What needs to be done:
Look below for the line holding "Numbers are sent" and the line holding "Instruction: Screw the". Repeat those two and everything between, exactly.

##########

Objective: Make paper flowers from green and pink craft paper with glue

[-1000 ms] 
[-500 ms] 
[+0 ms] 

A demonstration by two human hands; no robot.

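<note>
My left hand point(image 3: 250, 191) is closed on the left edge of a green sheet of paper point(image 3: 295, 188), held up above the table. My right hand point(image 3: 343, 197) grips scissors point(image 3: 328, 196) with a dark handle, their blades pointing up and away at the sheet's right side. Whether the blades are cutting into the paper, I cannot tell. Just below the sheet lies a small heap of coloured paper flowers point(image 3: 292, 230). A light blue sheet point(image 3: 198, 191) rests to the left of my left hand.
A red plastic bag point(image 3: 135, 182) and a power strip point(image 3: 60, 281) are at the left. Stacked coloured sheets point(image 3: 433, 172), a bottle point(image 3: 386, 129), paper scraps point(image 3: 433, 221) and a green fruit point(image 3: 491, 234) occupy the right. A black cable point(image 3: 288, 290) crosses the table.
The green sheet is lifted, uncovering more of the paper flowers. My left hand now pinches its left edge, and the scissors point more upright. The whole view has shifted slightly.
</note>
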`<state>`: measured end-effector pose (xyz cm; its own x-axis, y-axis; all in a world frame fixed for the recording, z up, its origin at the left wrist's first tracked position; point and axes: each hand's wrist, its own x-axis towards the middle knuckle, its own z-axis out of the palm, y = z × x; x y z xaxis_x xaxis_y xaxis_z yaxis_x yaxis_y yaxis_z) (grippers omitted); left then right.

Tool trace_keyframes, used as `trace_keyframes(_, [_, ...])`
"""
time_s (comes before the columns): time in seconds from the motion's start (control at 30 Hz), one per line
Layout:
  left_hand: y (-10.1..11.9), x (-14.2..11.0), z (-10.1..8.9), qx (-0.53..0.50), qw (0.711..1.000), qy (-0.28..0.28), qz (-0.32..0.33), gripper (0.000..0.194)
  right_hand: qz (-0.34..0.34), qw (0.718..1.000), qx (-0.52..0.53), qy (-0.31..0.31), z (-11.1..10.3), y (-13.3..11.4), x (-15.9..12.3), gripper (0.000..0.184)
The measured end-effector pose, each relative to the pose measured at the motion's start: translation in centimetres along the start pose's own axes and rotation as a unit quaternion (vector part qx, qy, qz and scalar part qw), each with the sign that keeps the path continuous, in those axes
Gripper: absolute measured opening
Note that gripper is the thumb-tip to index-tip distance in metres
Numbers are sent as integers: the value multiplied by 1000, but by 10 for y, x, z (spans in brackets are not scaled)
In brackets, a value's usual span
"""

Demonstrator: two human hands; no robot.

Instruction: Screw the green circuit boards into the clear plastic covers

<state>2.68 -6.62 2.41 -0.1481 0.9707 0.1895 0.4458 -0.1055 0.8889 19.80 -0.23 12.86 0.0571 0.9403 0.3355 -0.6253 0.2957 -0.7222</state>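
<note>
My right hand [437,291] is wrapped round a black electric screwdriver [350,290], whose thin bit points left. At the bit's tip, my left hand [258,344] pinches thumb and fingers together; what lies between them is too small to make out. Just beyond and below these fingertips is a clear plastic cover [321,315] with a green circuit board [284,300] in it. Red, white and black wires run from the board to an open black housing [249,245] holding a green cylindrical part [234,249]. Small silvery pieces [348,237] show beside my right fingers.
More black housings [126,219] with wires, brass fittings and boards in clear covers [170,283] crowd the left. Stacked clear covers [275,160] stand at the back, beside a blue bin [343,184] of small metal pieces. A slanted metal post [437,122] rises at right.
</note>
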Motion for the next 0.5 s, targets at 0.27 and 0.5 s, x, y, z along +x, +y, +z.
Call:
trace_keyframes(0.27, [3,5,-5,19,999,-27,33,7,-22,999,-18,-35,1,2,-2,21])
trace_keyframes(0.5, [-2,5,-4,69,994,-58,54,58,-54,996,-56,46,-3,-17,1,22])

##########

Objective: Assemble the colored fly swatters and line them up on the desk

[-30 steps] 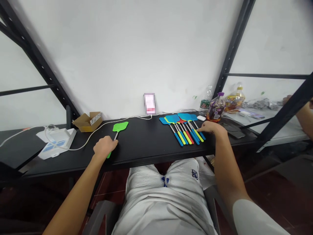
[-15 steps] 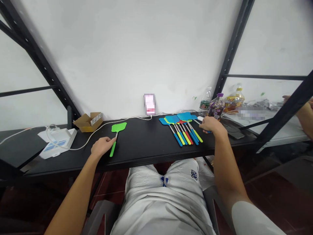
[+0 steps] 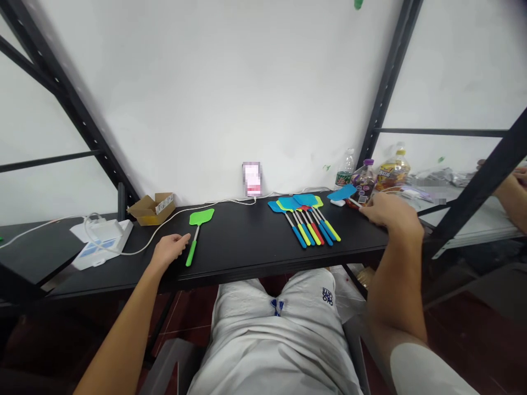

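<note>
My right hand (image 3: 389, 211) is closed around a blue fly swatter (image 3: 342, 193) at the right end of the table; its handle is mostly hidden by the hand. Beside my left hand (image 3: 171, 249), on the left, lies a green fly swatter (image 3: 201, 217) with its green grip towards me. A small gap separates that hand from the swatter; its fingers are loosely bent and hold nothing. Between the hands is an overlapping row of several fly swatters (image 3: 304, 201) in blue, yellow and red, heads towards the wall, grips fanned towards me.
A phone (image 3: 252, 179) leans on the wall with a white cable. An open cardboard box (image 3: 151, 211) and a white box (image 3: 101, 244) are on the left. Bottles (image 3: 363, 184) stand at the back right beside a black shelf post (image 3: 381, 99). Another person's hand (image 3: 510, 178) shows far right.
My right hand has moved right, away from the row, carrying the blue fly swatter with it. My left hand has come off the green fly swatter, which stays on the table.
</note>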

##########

Exercise result:
Numbers are sent as integers: the value multiplied by 1000, but by 10 for y, x, z (spans in brackets are not scaled)
In brackets, a value's usual span
"""

Demonstrator: two human hands; no robot.

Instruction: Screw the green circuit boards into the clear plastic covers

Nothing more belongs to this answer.